▸ Instructions to follow:
Write out, word for word, the first line of the data below and every line after it through the one containing "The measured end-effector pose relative".

[Dataset records]
════════════════

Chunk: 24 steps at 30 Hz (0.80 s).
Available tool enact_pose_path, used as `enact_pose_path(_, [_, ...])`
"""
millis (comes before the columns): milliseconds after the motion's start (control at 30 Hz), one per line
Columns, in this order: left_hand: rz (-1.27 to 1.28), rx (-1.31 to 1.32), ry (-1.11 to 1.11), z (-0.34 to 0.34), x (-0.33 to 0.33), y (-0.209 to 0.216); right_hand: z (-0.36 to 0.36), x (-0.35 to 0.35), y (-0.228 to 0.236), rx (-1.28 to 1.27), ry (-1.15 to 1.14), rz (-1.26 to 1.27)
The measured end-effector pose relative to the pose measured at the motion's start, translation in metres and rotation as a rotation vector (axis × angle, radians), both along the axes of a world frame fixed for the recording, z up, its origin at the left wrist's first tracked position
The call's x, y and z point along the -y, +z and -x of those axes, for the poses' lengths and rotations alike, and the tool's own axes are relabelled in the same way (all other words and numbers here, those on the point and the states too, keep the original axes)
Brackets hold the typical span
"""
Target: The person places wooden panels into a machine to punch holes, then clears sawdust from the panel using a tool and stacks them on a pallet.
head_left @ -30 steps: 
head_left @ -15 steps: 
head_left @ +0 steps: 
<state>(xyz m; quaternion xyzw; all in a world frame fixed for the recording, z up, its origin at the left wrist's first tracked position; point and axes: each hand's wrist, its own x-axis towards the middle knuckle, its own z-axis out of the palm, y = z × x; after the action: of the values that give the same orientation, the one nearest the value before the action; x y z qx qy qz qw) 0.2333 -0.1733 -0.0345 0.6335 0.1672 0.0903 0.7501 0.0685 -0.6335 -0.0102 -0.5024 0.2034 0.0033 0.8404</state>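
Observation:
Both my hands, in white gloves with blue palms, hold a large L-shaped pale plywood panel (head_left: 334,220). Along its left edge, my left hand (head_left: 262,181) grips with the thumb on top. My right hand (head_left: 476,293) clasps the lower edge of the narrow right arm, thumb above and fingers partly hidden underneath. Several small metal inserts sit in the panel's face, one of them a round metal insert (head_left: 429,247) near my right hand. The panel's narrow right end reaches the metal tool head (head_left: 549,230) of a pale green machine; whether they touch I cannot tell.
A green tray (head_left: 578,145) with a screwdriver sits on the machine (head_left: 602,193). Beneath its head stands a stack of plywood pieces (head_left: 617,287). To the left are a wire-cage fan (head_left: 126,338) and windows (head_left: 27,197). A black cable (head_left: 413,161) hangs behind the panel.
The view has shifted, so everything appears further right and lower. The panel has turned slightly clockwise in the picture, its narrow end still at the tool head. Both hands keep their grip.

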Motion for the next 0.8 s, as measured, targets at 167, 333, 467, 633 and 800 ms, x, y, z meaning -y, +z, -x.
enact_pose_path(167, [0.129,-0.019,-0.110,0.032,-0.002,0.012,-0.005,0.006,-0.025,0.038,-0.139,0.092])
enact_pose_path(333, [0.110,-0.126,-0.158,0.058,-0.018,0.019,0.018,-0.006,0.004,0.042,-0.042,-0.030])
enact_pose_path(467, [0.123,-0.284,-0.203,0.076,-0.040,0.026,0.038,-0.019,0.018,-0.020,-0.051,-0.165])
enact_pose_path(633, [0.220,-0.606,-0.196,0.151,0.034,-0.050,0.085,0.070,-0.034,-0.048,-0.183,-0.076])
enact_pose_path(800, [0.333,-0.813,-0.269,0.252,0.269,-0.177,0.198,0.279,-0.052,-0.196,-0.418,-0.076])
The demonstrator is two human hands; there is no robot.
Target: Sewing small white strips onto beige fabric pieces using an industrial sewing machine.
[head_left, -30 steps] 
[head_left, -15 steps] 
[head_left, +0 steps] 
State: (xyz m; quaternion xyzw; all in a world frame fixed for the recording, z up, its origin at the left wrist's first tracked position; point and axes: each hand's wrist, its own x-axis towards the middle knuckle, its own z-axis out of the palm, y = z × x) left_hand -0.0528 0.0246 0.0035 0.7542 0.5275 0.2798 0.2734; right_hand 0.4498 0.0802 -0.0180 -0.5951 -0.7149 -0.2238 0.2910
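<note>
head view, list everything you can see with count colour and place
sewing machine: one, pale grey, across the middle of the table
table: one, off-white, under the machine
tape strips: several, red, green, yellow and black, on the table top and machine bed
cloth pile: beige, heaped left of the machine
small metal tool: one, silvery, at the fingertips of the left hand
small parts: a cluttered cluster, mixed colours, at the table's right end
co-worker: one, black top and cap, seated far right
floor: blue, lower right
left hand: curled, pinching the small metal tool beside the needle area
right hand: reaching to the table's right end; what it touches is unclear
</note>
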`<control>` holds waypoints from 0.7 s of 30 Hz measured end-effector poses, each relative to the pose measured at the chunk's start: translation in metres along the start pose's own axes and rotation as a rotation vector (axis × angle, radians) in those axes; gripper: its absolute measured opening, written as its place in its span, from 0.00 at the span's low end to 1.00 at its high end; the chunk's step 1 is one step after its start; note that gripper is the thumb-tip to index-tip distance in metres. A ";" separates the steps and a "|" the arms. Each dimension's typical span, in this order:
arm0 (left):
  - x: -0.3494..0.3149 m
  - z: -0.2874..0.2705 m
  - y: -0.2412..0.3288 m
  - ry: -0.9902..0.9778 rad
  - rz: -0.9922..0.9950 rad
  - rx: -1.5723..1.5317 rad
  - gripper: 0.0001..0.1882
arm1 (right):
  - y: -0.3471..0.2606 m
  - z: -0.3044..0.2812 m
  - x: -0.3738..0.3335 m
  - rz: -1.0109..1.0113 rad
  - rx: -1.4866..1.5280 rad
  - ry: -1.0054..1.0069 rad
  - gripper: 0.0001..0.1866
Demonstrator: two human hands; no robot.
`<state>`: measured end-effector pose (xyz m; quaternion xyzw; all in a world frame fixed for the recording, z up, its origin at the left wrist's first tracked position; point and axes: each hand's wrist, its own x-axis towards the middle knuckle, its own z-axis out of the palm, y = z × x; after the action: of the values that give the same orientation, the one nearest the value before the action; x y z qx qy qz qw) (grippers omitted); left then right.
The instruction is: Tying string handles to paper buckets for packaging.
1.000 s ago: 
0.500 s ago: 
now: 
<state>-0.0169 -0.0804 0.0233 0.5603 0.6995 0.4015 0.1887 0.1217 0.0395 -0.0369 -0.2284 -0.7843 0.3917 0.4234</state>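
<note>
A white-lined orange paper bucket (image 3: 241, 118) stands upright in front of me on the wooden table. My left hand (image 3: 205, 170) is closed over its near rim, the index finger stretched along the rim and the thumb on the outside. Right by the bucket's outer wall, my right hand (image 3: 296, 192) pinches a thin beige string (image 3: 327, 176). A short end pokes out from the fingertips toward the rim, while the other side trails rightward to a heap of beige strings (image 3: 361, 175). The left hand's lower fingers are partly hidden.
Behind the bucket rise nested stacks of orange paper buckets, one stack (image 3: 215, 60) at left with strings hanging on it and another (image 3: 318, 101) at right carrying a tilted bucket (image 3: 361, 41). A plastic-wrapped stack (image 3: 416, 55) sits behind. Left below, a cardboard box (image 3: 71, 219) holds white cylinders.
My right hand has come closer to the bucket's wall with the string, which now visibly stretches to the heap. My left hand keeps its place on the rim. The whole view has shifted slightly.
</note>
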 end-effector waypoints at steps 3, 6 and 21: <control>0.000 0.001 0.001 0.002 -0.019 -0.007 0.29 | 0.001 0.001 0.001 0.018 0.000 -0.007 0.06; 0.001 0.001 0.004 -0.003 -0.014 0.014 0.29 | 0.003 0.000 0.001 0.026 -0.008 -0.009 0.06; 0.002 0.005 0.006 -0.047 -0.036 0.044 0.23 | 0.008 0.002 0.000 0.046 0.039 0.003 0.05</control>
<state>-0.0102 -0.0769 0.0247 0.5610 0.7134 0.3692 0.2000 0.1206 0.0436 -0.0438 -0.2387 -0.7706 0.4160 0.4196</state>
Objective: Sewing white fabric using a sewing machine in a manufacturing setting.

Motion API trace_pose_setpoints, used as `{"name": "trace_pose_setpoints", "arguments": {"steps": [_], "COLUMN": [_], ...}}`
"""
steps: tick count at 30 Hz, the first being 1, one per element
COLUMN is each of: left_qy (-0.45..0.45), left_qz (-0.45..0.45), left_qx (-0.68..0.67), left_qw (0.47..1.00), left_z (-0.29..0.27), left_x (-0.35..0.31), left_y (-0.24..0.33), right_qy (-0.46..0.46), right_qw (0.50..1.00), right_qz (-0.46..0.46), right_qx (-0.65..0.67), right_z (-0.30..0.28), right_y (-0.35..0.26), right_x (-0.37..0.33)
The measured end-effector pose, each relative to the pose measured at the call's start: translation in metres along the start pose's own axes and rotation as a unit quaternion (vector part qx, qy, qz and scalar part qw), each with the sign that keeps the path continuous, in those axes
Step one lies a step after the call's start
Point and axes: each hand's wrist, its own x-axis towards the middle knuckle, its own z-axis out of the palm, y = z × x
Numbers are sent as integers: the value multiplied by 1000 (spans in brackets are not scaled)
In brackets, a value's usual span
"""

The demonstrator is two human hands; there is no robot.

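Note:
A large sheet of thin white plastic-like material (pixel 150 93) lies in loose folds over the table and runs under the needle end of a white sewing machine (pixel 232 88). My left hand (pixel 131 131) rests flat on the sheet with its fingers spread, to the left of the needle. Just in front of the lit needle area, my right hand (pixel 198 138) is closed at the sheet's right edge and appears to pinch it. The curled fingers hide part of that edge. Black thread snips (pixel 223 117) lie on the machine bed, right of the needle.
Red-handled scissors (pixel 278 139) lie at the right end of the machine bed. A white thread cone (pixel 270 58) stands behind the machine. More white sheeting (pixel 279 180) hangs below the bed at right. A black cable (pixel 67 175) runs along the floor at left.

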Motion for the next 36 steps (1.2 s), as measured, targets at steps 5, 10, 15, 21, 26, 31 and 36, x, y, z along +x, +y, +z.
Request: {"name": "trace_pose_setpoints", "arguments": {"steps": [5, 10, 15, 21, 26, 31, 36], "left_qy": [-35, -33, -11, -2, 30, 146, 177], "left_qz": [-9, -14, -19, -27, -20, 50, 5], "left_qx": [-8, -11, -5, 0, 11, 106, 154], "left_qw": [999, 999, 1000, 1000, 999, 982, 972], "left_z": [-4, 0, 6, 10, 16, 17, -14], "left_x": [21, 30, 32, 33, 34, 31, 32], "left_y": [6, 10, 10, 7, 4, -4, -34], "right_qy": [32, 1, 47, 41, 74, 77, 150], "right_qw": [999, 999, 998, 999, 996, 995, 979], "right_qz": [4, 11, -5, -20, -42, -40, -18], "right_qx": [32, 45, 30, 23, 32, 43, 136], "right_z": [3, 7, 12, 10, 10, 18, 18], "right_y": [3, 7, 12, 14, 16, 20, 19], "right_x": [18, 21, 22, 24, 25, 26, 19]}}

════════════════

▸ Answer to this exercise:
Chunk: 24 steps at 30 Hz (0.80 s).
Available tool enact_pose_path, used as `enact_pose_path(_, [_, ...])`
"""
millis (comes before the columns): milliseconds after the motion's start (control at 30 Hz), one per line
Columns, in this order: left_hand: rz (-1.27 to 1.28), rx (-1.31 to 1.32), ry (-1.11 to 1.11), z (-0.34 to 0.34), x (-0.33 to 0.33), y (-0.209 to 0.216); right_hand: z (-0.36 to 0.36), x (-0.35 to 0.35), y (-0.228 to 0.236), rx (-1.28 to 1.27), ry (-1.15 to 1.14), rz (-1.26 to 1.27)
The measured end-effector pose relative to the pose measured at the motion's start, translation in metres and rotation as a rotation vector (axis × angle, radians), both along the axes of a world frame fixed for the recording, z up, its origin at the left wrist's first tracked position

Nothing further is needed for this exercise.